Anderson provided the plaintiffs 30 days to file an amended complaint against Activision, which has vehemently denied tolerating discrimination and misleading shareholders since allegations began.
Anderson in his ruling said the plaintiffs failed to allege that Activision and its executives knowingly and intentionally made specific false statements about the discrimination claims, writing that the complaint was “wieldy in the extreme and rambles through long stretches of material quoted from external lawsuits.”
“The [first amended complaint] fails to plead sufficient facts to establish whether, for example, the cautionary language was deficient or meaningful, what the condition of Activision’s workplace was at the relevant period and other context,” Judge Anderson added.
The U.S. Equal Employment Opportunity Commission and a California anti-discrimination agency filed separate lawsuits last year accusing Activision of tolerating widespread bias against women, and the U.S. Securities and Exchange Commission is probing the company’s processes on disclosures about workplace misconduct.
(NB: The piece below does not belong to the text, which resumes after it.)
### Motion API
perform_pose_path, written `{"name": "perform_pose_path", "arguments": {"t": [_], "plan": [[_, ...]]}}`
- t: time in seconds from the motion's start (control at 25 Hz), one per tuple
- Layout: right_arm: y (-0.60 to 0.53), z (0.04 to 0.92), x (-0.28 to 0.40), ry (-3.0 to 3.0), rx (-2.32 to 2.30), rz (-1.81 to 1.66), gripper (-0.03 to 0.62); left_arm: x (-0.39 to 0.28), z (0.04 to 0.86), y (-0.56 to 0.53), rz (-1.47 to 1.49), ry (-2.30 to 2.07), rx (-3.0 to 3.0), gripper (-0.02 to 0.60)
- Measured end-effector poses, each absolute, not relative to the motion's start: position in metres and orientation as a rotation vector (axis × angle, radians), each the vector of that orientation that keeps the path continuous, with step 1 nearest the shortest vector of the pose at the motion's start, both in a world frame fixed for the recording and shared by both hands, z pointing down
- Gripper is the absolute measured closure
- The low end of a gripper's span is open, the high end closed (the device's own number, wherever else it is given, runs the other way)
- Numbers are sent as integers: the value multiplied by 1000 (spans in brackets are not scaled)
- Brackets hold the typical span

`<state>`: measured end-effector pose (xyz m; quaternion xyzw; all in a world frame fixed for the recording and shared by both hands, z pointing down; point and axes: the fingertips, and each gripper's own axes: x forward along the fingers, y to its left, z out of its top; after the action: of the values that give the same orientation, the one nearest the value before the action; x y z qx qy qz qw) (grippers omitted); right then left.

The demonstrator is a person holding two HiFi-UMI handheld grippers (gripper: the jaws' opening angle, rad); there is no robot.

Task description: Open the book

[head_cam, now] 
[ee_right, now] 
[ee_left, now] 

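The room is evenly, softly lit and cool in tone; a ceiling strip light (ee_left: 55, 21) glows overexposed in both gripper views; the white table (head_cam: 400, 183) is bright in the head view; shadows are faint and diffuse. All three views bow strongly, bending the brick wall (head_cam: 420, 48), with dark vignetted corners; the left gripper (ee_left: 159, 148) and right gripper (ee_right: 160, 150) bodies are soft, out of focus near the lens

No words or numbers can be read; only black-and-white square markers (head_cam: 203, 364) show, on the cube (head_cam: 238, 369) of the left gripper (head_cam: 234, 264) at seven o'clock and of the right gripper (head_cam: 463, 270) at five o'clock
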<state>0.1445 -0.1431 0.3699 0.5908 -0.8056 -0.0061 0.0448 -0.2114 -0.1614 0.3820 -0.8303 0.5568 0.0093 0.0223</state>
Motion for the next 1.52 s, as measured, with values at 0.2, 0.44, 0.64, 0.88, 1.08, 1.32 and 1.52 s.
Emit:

“Plaintiffs contend that the media’s reaction to news of the regulatory investigations and defendants’ statement in response to the [California Department of Fair Employment and Housing] action ‘belies any notion’ that the regulatory investigations were ordinary or routine,” Judge Anderson said. “But such allegations constitute ‘fraud-by-hindsight’ and absent particularized, temporal facts, are insufficient to support a claim of securities fraud.”
Activision settled the EEOC case in March for $18 million. The California Department of Fair Employment and Housing’s lawsuit is still pending.
In a proposed class action lawsuit filed in August, the shareholders claimed Activision’s failure to disclose the gravity and scale of workplace discrimination artificially inflated the value of the company’s stock. Last year, Activision stock declined sharply in response to news reports about the SEC probe and the company’s alleged failure to address the rampant bias and sexual harassment.